In May 2014, the Department of Health and Human Services released findings of their most recent study pertaining to reimbursement amounts provided to outpatient physicians for evaluation and management services. The study uncovered that Medicare overpaid outpatient physicians close to $7 billion and most improper payments were results of errors in coding and insufficient documentation (Table 1, highlights the percentage of claims that were wrongfully claimed for in 2010.). However this is not a problem isolated to physicians from the outpatient clinics, as physicians from inpatient clinics could also be found guilty of miscoding and insufficient documentation.

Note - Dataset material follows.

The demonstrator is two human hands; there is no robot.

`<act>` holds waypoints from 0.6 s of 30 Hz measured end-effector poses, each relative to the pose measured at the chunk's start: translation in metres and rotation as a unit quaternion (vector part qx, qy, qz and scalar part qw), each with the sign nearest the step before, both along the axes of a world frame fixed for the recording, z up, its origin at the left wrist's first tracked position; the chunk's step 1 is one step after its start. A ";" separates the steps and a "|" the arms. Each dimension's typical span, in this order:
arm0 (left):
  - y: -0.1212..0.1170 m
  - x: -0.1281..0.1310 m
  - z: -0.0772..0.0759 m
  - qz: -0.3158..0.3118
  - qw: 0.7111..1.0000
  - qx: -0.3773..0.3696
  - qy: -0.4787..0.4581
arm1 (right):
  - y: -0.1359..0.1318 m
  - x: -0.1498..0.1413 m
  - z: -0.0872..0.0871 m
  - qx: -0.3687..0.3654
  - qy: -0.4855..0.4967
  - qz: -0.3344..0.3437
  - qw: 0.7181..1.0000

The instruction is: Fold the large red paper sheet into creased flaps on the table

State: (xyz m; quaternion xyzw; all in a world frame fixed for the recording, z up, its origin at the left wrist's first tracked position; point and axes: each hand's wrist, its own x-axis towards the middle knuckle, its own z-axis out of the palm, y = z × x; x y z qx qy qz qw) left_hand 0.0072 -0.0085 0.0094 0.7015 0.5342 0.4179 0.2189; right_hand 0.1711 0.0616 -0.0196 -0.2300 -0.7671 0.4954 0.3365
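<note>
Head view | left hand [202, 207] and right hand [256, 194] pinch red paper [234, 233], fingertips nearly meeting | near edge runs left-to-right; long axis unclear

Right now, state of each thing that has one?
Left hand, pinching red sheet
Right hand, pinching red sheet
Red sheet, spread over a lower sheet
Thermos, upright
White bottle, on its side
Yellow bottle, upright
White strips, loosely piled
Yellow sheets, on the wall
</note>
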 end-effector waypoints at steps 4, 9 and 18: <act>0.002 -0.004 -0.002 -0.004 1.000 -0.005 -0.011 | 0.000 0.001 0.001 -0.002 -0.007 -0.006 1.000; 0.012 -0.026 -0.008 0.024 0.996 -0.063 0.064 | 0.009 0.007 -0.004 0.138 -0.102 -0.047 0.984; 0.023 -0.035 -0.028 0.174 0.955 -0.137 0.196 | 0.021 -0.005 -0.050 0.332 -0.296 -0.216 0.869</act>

Recovery audit contractors (RACs) were created by the Medicare Modernization Act to evaluate the accuracy of Medicare claims. If a claim is determined by RAC to be flawed for any one of the many different reasons, the claim is denied. Although Medicare’s retrospective program of auditing bills is good, it is not perfect. There has been a huge spike in appeals of Medicare payment decisions, from hospitals mainly, since the introduction of the auditing program and delays in the appeal process has resulted in hospitals facing great financial difficulties as a lot of their funds are tied up till the appeal has been heard.

Type of Error Percentage of Claims for outpatient services Medicare Payments (in Billions)
Incorrectly Coded 42.4% $3.3
-Miscoded 40.4% $2.8
-Upcoded 26.0% $4.6
-Downcoded 14.5% ($1.8)
-Other Coding Error (e.g., Wrong Code, Unbundling) 2.0% $0.5
Lacking Documentation 19.0% $4.6
-Insufficiently Documented 12.0% $2.6
-Undocumented 7.0% $2.0
Overall Gross 61.3% $7.9
Overlapping (6.7%) $2.0
Overall Net 54.6% $6.7

Adapted from : “Improper payments for evaluation and management services cost medicare billions in 2010”

In order to receive reimbursement from Medicare, a physician needs to follow a three-step process: 1) appropriate coding of the service provided by utilising current procedural terminology (CPT); 2) appropriate coding of the diagnosis using ICD-9 code; and 3) the Centers for Medicare and Medicaid Services (CMS) determination of the appropriate fee based on the resources-based relative value scale (RBRVS). It is not surprising that physicians often incorrectly code patient visits and procedures as there exists a truly daunting number of codes from which to choose. Moreover, coding structure and reimbursements schemes are constantly evolving and becoming more complex, resulting in a coding process that is often cumbersome and difficult.